● Action item: This task calls for the lines below starting at the one containing "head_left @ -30" and ending at the one containing "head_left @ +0", repeated exactly with both ends kept and pictures left out.
++++ Information given ++++
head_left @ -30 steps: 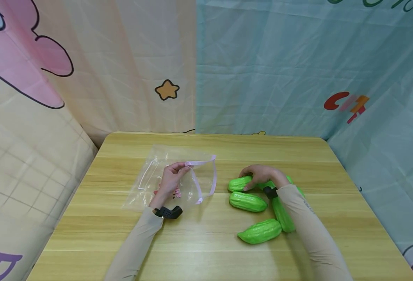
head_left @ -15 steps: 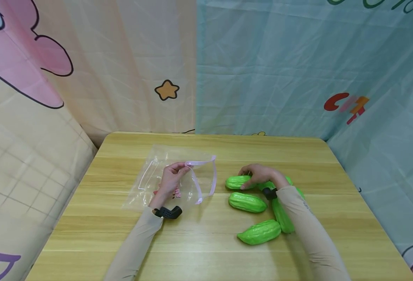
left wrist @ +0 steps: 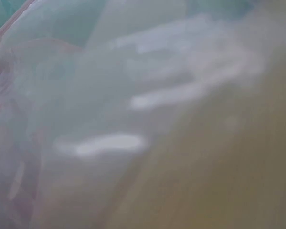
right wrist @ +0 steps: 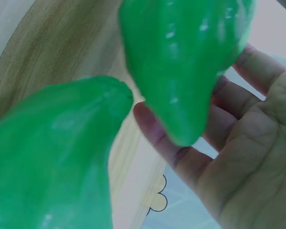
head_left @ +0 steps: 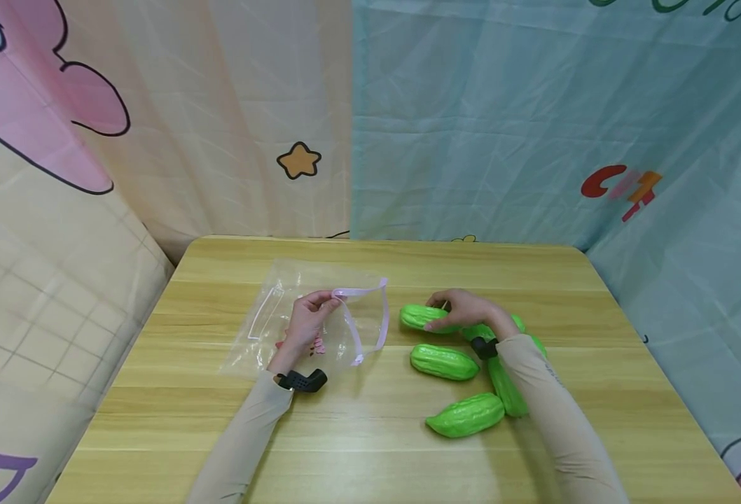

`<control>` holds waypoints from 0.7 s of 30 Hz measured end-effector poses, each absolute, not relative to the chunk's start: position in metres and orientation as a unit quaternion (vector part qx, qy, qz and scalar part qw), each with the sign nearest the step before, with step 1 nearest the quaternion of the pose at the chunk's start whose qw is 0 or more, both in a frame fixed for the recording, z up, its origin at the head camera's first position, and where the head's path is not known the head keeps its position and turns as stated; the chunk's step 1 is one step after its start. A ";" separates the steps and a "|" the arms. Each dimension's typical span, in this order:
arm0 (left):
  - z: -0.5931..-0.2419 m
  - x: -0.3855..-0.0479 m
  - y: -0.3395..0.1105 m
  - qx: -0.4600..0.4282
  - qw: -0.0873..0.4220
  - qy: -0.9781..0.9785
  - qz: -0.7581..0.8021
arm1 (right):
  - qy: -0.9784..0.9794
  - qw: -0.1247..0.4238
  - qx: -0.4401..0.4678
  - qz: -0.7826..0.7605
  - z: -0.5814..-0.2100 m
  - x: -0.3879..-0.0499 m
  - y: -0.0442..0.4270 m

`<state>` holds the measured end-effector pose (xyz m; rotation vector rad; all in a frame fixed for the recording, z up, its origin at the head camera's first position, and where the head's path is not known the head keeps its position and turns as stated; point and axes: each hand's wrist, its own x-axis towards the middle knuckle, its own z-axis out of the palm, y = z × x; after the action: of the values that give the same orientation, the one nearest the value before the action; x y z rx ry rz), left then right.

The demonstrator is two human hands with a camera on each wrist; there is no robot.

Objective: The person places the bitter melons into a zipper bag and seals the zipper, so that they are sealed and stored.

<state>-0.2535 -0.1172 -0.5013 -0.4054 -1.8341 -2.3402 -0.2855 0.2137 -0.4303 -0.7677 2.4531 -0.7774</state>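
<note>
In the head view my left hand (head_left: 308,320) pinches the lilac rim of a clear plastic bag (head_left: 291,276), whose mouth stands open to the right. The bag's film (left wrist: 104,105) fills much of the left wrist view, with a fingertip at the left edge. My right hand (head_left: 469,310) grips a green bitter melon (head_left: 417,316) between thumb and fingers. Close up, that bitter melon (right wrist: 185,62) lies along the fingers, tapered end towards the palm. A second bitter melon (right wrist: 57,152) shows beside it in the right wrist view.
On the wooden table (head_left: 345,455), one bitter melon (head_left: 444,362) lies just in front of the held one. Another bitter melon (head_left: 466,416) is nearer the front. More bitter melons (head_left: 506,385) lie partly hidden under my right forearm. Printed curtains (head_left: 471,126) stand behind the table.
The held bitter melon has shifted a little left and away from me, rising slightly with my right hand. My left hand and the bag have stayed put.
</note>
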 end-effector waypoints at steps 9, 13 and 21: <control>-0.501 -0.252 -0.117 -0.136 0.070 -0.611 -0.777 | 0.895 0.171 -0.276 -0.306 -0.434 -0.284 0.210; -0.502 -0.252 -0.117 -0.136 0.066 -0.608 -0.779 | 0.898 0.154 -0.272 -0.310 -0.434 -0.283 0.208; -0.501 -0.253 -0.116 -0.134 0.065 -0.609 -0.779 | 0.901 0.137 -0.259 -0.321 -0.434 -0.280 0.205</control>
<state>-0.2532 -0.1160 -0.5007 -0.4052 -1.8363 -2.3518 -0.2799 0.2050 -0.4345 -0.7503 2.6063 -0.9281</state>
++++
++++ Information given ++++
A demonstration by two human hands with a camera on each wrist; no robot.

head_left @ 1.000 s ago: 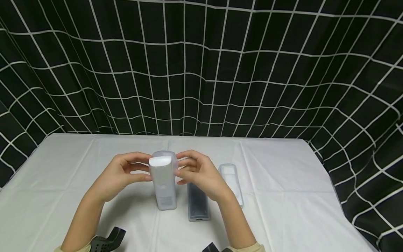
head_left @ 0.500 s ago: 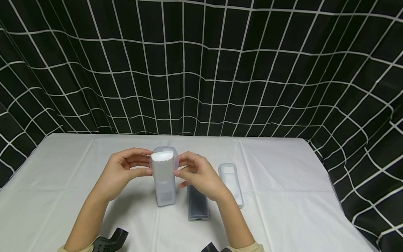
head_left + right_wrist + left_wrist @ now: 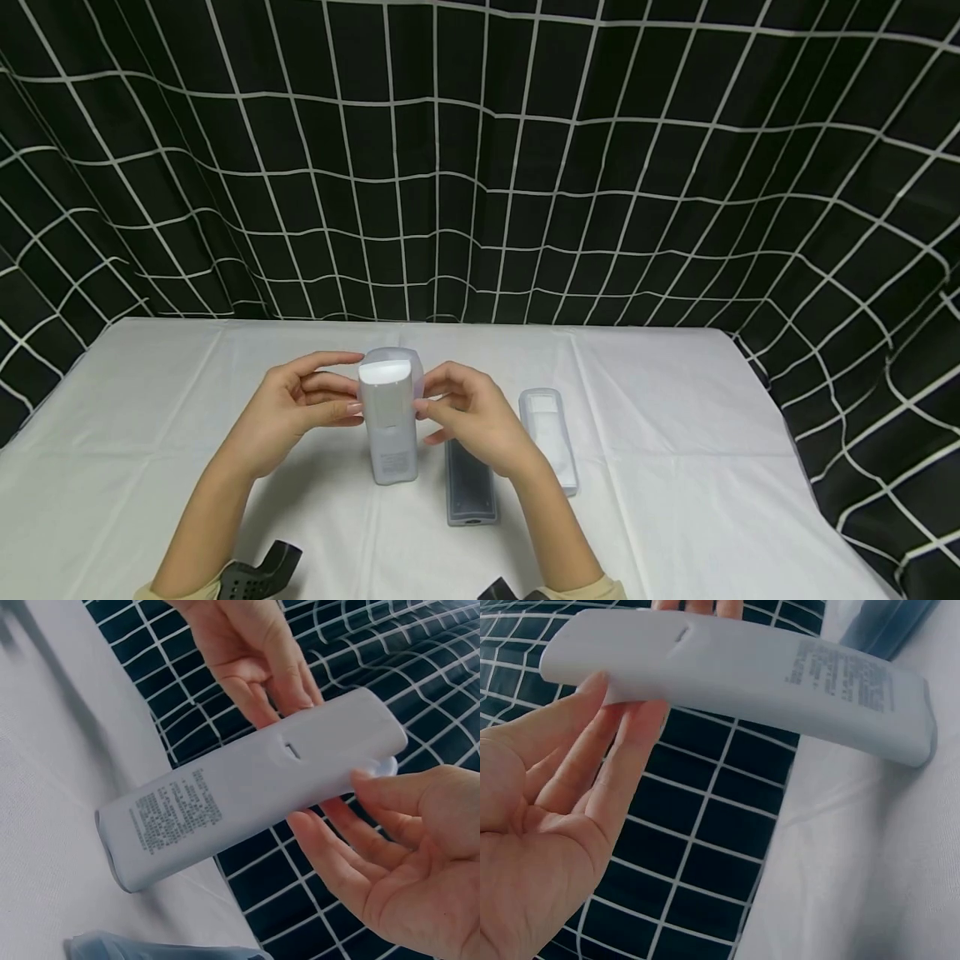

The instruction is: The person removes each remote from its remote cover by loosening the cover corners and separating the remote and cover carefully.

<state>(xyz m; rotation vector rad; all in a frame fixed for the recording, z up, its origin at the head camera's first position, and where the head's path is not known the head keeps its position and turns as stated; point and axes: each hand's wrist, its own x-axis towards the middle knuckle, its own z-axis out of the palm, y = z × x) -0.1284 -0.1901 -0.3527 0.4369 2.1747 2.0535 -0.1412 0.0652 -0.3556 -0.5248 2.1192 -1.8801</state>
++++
● Response to the exercise:
head_left @ -30 steps: 
head_left @ -15 steps: 
left wrist @ +0 steps: 
right wrist @ +0 steps: 
head_left @ +0 steps: 

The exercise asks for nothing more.